From: "Fabian Grünbichler" <f.gruenbichler@proxmox.com>
To: Proxmox Backup Server development discussion
<pbs-devel@lists.proxmox.com>
Subject: Re: [pbs-devel] [PATCH proxmox-backup v2 3/3] datastore: insert chunk marker and touch bad chunks in locked context
Date: Mon, 10 Nov 2025 09:31:54 +0100 [thread overview]
Message-ID: <1762762321.tfqlrhk6b0.astroid@yuna.none> (raw)
In-Reply-To: <20251106171358.865503-4-c.ebner@proxmox.com>
On November 6, 2025 6:13 pm, Christian Ebner wrote:
> Assures that both, the touching of bad chunks as well as the
> insertion of missing chunk marker files are done while the chunk
> store mutex is guarded, other operations therefore get a consistent
> state.
>
> To achieve this, introduces a helper method which allows to run a
> callback in a locked context if the chunk file is missing.
>
> Signed-off-by: Christian Ebner <c.ebner@proxmox.com>
> ---
> changes since version 1:
> - not present in previous version
>
> pbs-datastore/src/chunk_store.rs | 17 +++++++++++++
> pbs-datastore/src/datastore.rs | 42 +++++++++++++++++++-------------
> 2 files changed, 42 insertions(+), 17 deletions(-)
>
> diff --git a/pbs-datastore/src/chunk_store.rs b/pbs-datastore/src/chunk_store.rs
> index b88a0a096..063bc55f6 100644
> --- a/pbs-datastore/src/chunk_store.rs
> +++ b/pbs-datastore/src/chunk_store.rs
> @@ -212,6 +212,23 @@ impl ChunkStore {
> Ok(())
> }
>
> + /// Update the chunk files atime if it exists, call the provided callback inside a chunk store
> + /// locked scope otherwise.
> + pub(super) fn cond_touch_chunk_or_locked<T>(
> + &self,
> + digest: &[u8; 32],
> + callback: T,
> + ) -> Result<(), Error>
> + where
> + T: FnOnce() -> Result<(), Error>,
> + {
> + let _lock = self.mutex.lock();
> + if !self.cond_touch_chunk_no_lock(digest, false)? {
> + callback()?;
> + }
> + Ok(())
> + }
> +
> /// Update the chunk files atime if it exists.
> ///
> /// If the chunk file does not exist, return with error if assert_exists is true, with
> diff --git a/pbs-datastore/src/datastore.rs b/pbs-datastore/src/datastore.rs
> index 4527b40f4..b2f414ce1 100644
> --- a/pbs-datastore/src/datastore.rs
> +++ b/pbs-datastore/src/datastore.rs
> @@ -1302,15 +1302,16 @@ impl DataStore {
> match s3_client {
> None => {
> // Filesystem backend
> - if !self.inner.chunk_store.cond_touch_chunk(digest, false)? {
> + self.inner.chunk_store.cond_touch_chunk_or_locked(digest, || {
> let hex = hex::encode(digest);
> warn!(
> "warning: unable to access non-existent chunk {hex}, required by {file_name:?}"
> );
>
> - // touch any corresponding .bad files to keep them around, meaning if a chunk is
> - // rewritten correctly they will be removed automatically, as well as if no index
> - // file requires the chunk anymore (won't get to this loop then)

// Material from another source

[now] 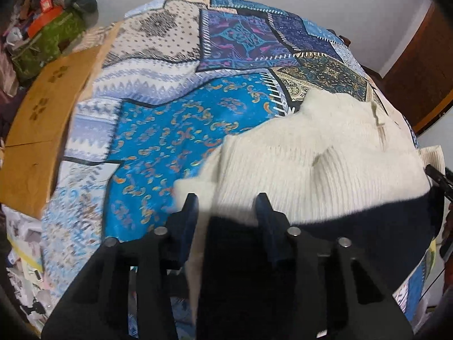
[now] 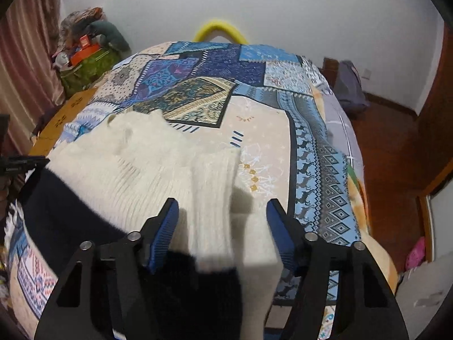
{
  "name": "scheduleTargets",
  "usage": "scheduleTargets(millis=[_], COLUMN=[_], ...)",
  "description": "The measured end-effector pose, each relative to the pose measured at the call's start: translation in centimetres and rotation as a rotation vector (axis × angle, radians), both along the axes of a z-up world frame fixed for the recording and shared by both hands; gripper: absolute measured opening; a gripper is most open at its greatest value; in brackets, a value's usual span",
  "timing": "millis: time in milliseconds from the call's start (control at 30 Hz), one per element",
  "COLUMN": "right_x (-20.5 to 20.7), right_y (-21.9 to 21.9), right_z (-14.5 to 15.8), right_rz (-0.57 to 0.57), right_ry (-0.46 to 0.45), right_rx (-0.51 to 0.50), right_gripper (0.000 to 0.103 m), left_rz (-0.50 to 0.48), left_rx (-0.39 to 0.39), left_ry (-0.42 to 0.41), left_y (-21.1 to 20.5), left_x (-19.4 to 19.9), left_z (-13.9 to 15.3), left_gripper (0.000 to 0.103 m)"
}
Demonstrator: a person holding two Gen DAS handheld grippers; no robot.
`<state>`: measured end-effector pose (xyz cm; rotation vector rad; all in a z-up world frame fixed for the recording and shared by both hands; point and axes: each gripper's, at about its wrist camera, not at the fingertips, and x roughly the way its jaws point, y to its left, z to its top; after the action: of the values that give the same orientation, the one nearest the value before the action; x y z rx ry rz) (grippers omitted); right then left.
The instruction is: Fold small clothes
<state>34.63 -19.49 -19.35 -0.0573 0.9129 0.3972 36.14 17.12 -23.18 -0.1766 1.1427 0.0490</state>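
Observation:
A small cream knit sweater (image 1: 325, 153) with a dark navy lower band (image 1: 354, 226) lies spread on a patterned bedspread (image 1: 175, 136). My left gripper (image 1: 228, 198) is open, its jaws either side of the sweater's left sleeve and bottom corner. In the right wrist view the sweater (image 2: 136, 164) lies at the left, its right sleeve (image 2: 215, 198) running down to a navy cuff (image 2: 209, 283). My right gripper (image 2: 222, 204) is open with its jaws astride that sleeve. The fabric under both grippers is partly hidden.
A cardboard sheet (image 1: 42, 130) lies along the bed's left edge. Cluttered bags and boxes (image 2: 85, 56) stand at the far left. A yellow arc (image 2: 219, 29) shows behind the bed. The wooden floor (image 2: 390, 153) and a grey backpack (image 2: 349, 87) are to the right.

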Motion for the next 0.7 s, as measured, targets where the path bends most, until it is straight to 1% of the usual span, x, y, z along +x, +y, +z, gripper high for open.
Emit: scheduleTargets(millis=[33,100,133,167,200,233,300,400,433,533,600,700], right_x=[0.3,1.0,1.2,1.3,1.3,1.3,0.9,0.5,0.5,1.5,2.0,2.4], right_y=[-0.2,-0.8,-1.0,-1.3,-1.5,-1.5,-1.6,-1.3,-1.2,-1.2,-0.9,-0.9], right_z=[-0.2,-0.7,-0.8,-0.8,-0.7,-0.5,0.3,1.7,2.0,1.7,1.0,-0.4], right_rz=[-0.011,-0.035,-0.043,-0.056,-0.061,-0.059,-0.038,0.0,-0.003,-0.013,-0.024,-0.059], right_ry=[0.01,0.039,0.052,0.06,0.06,0.056,0.031,-0.012,-0.013,0.008,0.013,0.032], right_rx=[0.013,0.062,0.089,0.115,0.128,0.135,0.139,0.108,0.088,0.078,0.053,0.022], right_gripper=[0.05,0.032,0.028,0.02,0.014,0.013,0.009,0.007,0.007,0.007,0.007,0.007], left_rz=[0.003,0.011,0.007,0.003,-0.002,-0.007,0.0,0.025,0.028,0.035,0.029,0.018], left_rx=[-0.01,-0.029,-0.029,-0.023,-0.008,0.011,0.086,0.135,0.138,0.147,0.176,0.168], left_ry=[0.004,0.008,0.007,0.002,-0.009,-0.024,-0.074,-0.139,-0.149,-0.118,-0.089,-0.054], left_y=[0.0,0.0,-0.1,-0.3,-0.4,-0.6,-0.9,-0.6,-0.4,-0.1,-0.2,-0.4], left_x=[0.4,1.2,1.4,1.4,1.4,1.2,0.5,-0.4,-0.5,-0.1,0.1,0.1], left_z=[-0.3,-0.8,-0.9,-0.9,-0.7,-0.5,0.6,2.1,2.4,1.6,0.3,-1.4], left_gripper=[0.032,0.008,0.007,0.007,0.006,0.006,0.006,0.006,0.005,0.006,0.006,0.006])
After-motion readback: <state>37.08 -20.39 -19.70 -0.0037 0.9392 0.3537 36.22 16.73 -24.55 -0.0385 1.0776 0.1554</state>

> + // touch any corresponding .bad files to keep them around, meaning if a
> + // chunk is rewritten correctly they will be removed automatically, as well
> + // as if no index file requires the chunk anymore (won't get to this loop
> + // then)
> for i in 0..=9 {
> let bad_ext = format!("{i}.bad");
> let mut bad_path = PathBuf::new();
> @@ -1318,22 +1319,29 @@ impl DataStore {
> bad_path.set_extension(bad_ext);
> self.inner.chunk_store.cond_touch_path(&bad_path, false)?;
> }
> - }
> + Ok(())
> + })?;
do we need to hold the mutex for touching the bad chunks? we don't when
creating them during verification (should we?), we do when removing them
during GC..
if we do, then we should probably have a
pub(super) fn cond_touch_bad_chunk(s?) in the chunk store
because each touch here is independent, and there is no overarching need
to hold the mutex across all of them, and this would allow us to make
cond_touch_path private..
should we also touch bad chunks for the S3 case?
> }
> Some(ref _s3_client) => {
> // Update atime on local cache marker files.

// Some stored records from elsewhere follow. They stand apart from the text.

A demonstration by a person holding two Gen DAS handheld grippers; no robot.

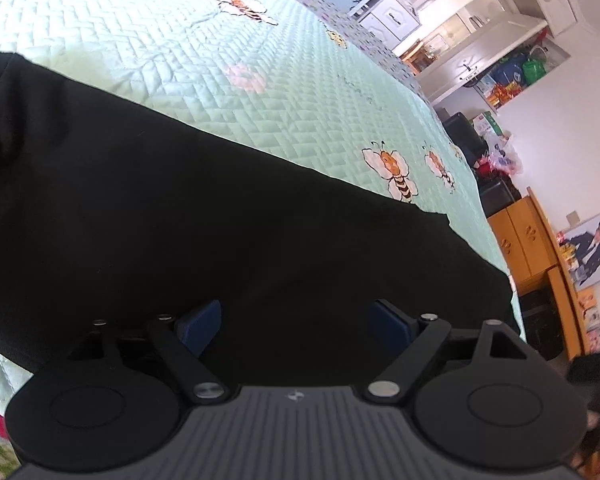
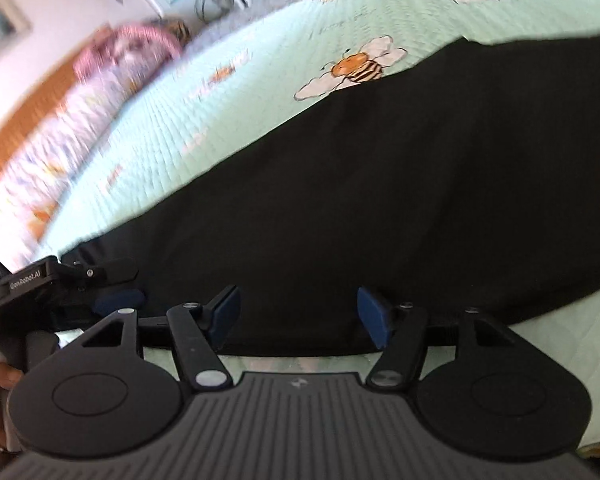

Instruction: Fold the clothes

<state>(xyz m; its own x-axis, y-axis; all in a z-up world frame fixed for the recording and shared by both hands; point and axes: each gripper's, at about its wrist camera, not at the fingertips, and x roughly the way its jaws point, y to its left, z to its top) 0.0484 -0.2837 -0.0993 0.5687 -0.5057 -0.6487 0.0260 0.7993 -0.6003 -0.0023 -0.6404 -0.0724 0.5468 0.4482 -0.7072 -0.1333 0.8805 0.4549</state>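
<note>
The black garment (image 1: 220, 216) lies flat on the bee-print quilt (image 1: 180, 60), its long axis running diagonally across both wrist views; its far ends are cut off by the frame, so the garment type cannot be determined. The left gripper (image 1: 296, 320) and right gripper (image 2: 298, 312) hover over its near edge with jaws wide apart, holding nothing. The right view's background is motion-blurred.
</note>
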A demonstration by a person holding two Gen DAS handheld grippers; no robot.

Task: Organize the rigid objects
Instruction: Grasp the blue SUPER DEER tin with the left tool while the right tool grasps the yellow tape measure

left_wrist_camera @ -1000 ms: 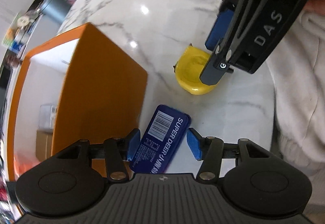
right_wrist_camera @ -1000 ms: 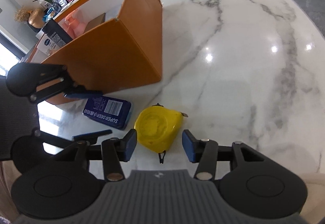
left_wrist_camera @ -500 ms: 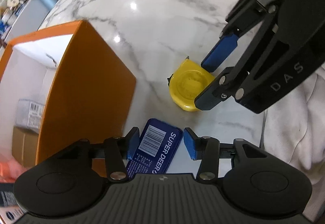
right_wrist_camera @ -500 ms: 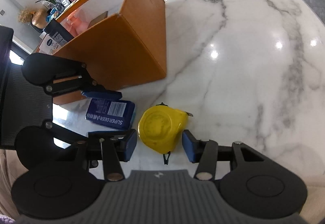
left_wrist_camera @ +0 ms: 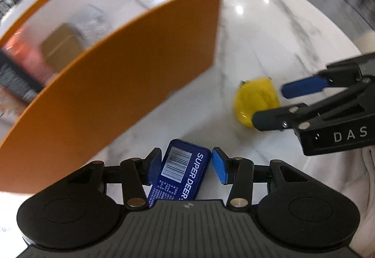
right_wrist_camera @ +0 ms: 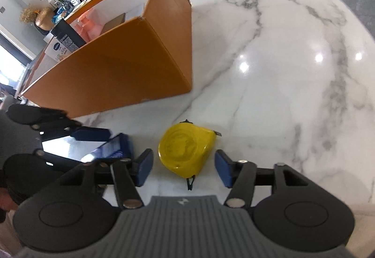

> - if !self.inner.chunk_store.cond_touch_chunk(digest, false)? {
> - let (chunk_path, _digest) = self.chunk_path(digest);
> - // Insert empty file as marker to tell GC phase2 that this is
> - // a chunk still in-use, so to keep in the S3 object store.
> - std::fs::File::options()
> - .write(true)
> - .create_new(true)
> - .open(&chunk_path)
> - .with_context(|| {
> - format!("failed to create marker for chunk {}", hex::encode(digest))
> - })?;
> - }
> + self.inner
> + .chunk_store
> + .cond_touch_chunk_or_locked(digest, || {
> + let (chunk_path, _digest) = self.chunk_path(digest);
> + // Insert empty file as marker to tell GC phase2 that this is
> + // a chunk still in-use, so to keep in the S3 object store.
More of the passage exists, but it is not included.